Crosswind

by IndianSummer13



Series: Picket Fences [2]
Category: Riverdale (TV 2017)
Genre: Angst, Angst with a Happy Ending, F/M, Feels, Reference to Past Miscarriage, Unplanned Pregnancy
Language: English
Status: Completed
Published: 2018-01-02
Updated: 2018-01-02
Packaged: 2019-02-27 11:32:49
Rating: Not Rated
Warnings: No Archive Warnings Apply
Chapters: 1
Words: 2,199
Publisher: archiveofourown.org
Story URL: https://archiveofourown.org/works/13247361
Author URL: https://archiveofourown.org/users/IndianSummer13/pseuds/IndianSummer13
Summary: He finds her staring into the mirror in the bathroom. Her eyes are glassy and unfocused but she doesn't cry. Her fingers are gripping onto the sink so hard that her knuckles are white. Gently, one by one, he massages them until they unclench and he can sew them in with his, relief flooding his veins when there's no trail of red transferred to his palm.Or, Jughead suggests they try again.





	Crosswind

**Author's Note:**

> This piece follows on from Anchor, though it's not essential that you read that one prior to this. It might help though.
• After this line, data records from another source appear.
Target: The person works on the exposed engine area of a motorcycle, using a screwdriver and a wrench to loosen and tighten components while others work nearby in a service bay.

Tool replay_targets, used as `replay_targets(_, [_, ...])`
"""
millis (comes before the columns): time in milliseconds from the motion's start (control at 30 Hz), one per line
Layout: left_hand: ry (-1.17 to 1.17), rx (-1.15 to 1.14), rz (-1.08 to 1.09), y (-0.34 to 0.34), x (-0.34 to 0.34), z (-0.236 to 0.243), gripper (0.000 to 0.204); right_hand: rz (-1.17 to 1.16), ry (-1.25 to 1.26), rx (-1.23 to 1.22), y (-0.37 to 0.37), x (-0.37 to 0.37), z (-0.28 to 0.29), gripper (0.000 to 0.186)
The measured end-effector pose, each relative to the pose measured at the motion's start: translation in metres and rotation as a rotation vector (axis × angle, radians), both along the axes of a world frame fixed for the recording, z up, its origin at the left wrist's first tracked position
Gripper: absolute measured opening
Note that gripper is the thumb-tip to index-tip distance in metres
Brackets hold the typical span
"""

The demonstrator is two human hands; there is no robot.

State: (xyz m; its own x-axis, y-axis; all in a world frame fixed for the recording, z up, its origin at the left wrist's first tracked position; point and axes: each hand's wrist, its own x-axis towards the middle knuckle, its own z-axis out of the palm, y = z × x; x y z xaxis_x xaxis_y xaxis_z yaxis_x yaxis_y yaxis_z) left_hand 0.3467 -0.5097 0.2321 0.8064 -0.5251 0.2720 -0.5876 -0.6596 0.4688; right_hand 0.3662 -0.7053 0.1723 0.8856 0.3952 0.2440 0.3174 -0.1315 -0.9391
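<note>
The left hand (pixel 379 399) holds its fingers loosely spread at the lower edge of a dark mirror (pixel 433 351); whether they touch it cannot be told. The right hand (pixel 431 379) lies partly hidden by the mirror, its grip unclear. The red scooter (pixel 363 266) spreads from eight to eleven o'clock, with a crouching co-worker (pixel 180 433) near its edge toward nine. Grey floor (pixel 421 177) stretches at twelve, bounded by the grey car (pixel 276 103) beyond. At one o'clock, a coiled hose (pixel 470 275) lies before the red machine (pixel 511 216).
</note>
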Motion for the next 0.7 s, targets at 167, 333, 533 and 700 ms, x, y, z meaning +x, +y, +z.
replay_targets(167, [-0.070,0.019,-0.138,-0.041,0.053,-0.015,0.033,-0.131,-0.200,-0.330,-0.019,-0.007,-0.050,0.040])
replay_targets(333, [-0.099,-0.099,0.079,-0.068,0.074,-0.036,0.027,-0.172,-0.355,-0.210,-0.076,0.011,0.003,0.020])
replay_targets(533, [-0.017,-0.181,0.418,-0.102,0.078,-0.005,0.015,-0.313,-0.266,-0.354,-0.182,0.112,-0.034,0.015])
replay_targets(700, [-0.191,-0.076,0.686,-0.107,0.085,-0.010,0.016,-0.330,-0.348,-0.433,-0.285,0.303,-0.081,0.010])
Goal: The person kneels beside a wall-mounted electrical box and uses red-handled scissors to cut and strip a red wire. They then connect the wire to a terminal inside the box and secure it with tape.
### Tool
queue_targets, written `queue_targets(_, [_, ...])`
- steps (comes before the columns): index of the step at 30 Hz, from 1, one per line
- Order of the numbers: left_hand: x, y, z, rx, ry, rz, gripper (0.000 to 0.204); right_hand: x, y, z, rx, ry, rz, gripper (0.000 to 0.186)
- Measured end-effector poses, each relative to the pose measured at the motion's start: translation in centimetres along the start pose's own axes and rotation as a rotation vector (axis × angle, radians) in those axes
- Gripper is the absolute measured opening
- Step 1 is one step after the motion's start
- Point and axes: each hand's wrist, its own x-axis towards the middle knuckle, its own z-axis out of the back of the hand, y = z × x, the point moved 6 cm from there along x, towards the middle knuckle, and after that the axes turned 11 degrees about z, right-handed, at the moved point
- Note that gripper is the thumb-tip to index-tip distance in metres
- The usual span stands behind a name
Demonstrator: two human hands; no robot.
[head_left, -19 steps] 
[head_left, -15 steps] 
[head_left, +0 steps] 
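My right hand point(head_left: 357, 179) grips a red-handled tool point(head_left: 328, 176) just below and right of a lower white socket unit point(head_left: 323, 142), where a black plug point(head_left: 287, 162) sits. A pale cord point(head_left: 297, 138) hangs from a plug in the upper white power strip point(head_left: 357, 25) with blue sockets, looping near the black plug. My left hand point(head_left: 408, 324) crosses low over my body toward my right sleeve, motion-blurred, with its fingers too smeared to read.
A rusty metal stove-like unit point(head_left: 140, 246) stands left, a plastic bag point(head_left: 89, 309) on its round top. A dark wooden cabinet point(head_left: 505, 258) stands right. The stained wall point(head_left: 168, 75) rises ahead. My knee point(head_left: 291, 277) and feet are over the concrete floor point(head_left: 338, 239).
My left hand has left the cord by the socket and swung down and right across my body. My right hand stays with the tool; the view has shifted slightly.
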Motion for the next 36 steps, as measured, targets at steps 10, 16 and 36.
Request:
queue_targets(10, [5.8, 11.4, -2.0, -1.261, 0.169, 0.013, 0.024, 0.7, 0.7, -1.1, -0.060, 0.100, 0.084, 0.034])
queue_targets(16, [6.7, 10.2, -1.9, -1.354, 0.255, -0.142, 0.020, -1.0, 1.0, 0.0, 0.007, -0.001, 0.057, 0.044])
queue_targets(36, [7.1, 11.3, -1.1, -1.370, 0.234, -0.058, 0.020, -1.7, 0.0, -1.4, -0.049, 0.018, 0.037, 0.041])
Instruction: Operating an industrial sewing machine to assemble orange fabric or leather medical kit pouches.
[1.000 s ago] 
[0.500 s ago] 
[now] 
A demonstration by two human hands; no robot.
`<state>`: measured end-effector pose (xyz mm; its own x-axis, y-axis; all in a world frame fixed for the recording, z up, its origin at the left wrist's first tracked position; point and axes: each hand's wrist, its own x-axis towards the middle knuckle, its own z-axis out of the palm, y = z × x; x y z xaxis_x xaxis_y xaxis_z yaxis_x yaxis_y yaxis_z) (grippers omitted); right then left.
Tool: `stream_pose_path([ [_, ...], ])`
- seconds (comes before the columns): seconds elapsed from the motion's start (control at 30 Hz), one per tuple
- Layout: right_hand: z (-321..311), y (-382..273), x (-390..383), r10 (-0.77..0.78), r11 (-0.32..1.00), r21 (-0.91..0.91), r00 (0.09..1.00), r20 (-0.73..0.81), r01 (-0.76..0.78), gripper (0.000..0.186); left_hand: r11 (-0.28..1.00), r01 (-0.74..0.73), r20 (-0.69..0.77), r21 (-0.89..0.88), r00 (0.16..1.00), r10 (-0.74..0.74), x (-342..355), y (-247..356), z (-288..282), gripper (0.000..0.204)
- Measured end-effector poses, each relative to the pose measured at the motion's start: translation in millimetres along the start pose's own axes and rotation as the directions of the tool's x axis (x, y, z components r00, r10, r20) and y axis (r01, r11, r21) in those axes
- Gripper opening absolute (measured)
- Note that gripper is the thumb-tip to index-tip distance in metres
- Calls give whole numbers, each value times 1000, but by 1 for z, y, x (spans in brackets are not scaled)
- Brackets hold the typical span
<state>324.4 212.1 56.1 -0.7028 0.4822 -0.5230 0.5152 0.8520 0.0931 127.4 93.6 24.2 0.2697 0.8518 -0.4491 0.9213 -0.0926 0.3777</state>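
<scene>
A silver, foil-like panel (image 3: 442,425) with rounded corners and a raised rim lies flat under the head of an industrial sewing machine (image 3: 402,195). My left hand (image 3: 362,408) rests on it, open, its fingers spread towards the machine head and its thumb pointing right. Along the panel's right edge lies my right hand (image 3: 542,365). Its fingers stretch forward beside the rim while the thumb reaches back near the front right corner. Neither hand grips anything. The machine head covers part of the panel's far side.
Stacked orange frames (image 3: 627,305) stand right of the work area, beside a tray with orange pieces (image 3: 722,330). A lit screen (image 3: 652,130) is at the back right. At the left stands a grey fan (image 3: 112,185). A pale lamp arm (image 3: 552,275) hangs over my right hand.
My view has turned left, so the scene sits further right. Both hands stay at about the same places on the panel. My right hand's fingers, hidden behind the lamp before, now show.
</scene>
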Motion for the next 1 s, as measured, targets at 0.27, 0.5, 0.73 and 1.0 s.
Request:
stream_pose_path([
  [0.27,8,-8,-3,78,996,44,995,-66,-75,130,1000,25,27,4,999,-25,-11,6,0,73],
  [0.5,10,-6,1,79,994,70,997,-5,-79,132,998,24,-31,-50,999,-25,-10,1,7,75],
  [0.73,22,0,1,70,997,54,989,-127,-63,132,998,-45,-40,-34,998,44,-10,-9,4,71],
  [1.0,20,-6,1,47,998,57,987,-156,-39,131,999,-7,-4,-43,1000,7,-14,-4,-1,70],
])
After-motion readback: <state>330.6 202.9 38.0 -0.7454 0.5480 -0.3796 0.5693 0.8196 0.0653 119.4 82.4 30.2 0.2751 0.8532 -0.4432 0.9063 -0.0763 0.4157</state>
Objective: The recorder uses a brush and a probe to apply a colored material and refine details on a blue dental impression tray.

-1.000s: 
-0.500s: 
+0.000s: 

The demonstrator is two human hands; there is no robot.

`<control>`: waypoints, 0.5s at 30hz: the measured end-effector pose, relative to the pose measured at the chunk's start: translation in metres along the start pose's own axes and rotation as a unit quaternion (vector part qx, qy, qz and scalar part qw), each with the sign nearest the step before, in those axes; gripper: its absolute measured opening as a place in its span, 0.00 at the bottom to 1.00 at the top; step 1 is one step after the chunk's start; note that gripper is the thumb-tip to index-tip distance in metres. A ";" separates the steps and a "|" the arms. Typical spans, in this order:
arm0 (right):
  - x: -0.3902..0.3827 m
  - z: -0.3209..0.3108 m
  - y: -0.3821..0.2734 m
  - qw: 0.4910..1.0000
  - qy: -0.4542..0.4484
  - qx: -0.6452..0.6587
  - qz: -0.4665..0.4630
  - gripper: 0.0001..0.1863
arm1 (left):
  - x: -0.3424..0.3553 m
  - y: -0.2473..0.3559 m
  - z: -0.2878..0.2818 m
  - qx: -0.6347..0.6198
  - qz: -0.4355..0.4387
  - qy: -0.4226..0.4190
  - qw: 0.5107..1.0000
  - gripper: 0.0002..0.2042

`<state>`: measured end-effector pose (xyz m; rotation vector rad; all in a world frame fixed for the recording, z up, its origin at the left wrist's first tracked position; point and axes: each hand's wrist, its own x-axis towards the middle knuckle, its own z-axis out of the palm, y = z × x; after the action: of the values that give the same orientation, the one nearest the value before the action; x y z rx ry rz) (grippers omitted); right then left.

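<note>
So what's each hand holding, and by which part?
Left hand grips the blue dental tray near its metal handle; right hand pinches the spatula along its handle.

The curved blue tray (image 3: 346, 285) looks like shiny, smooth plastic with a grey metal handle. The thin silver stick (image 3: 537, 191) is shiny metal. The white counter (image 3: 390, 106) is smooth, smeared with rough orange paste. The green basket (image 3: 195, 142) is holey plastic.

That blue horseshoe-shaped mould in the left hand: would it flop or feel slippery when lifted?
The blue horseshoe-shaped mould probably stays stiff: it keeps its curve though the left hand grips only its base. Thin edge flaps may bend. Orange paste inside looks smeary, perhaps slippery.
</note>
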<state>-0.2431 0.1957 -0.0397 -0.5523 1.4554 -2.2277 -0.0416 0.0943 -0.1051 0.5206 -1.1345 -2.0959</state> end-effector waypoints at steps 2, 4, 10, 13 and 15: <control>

His lips sink to her neck, warm and wet when he utters the words against her skin. "I want a baby with you."

She stills on top of him, her hips faltering in their frantic rocking against his as the words spray into the air like rapid gunfire. Six words. Six bullets.

And every single one of them strikes her in the chest.

When she chances a look at him, his eyes are soft, edged with hope that makes a lump form in her throat, threatening to choke her. Jughead's fingers circle around the gold band on her fourth finger. "We said we'd try Betts."

_No_ , she thinks. She never agreed to _this_ , never agreed that she'd allow her heart to be ripped apart again. She shakes her head and climbs off of him.

"We have to try," he says gently, no real hesitancy there - just some stupid notion of blind faith whose origin Betty has no clue.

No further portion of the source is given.